Zwei weitere Tage verbrachten wir in Kizimkazi, welches paradiesisch türkisblaues Wasser, weiße Strände
und atemberaubende Sonnenuntergänge zu bieten hatte. Außerdem machten wir hier die einmalige
Erfahrung, mit Delfinen zu schwimmen und auf einer Sandbank zu grillen, die danach wieder von der Flut
verschluckt wurde. Zwei weitere Tage entspannten wir noch in Dongwe im Osten Zanzibars, bevor es nach
einer letzten Nacht in Kitunda über Dubai und Frankfurt wieder zurück nach Deutschland ging.

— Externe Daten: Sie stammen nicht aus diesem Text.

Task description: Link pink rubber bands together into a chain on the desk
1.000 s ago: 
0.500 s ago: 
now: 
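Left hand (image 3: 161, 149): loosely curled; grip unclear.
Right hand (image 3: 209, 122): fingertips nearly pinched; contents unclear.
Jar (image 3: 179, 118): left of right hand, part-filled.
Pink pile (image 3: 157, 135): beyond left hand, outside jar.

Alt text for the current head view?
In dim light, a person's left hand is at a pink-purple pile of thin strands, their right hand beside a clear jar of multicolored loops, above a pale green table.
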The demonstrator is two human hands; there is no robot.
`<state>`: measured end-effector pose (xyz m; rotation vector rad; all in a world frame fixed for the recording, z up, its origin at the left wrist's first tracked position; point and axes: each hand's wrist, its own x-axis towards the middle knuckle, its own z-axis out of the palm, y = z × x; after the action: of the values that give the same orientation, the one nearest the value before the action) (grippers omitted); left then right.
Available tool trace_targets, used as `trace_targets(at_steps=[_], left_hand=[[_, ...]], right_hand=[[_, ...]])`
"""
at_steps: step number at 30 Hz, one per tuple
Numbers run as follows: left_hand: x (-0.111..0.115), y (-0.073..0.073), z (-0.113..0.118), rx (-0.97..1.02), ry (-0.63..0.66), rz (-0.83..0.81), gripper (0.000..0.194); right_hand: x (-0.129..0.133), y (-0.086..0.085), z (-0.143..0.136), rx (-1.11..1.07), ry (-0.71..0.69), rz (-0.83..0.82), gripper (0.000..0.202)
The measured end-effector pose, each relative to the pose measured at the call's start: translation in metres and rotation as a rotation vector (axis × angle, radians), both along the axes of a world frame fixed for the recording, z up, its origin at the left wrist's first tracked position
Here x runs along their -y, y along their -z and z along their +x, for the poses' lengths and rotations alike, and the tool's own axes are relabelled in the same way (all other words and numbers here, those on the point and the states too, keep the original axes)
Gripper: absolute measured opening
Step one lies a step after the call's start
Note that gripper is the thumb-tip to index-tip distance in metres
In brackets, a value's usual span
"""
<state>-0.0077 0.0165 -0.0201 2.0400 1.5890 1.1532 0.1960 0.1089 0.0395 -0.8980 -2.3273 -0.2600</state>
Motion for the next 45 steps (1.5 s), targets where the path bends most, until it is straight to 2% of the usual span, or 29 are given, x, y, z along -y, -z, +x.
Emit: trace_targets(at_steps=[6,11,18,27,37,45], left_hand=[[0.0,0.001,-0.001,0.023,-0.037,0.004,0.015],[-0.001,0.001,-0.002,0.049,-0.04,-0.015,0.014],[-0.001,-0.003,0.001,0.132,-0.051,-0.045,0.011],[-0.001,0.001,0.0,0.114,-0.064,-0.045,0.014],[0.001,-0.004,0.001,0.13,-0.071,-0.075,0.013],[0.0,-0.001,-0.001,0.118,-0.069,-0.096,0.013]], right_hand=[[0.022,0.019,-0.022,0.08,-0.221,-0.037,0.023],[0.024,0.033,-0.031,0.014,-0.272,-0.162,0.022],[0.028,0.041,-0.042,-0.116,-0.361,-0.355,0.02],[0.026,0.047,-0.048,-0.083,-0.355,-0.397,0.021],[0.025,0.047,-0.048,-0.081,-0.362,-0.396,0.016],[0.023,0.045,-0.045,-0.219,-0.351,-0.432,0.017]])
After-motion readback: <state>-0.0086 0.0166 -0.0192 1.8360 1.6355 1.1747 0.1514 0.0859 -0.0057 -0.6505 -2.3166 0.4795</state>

Unsere Zeit in Tansania war unglaublich bereichernd in vielerlei Hinsicht und was wir an tollen Erfahrungen,
Begegnungen, Eindrücken und Erinnerungen mitnehmen, ist unbeschreiblich. Die große Armut in breiten
Teilen der Bevölkerung, die kulturell bedingt anderen Blickwinkel, die Lebenseinstellung der Menschen - all
diese Punkte haben auch unsere Sicht auf Deutschland verändert. Viele Dinge, die uns vorher
selbstverständlich erschienen, sind es plötzlich nicht mehr.
Wir haben Respekt und viel Faszination für dieses Land mit seinen abwechslungsreichen Landschaften und
gastfreundlichen Menschen entwickelt und sind uns sicher, dass wir auf jeden Fall zurück kommen möchten.
Wir können nur sagen: „Asante Tanzania“ und „Kwa heri!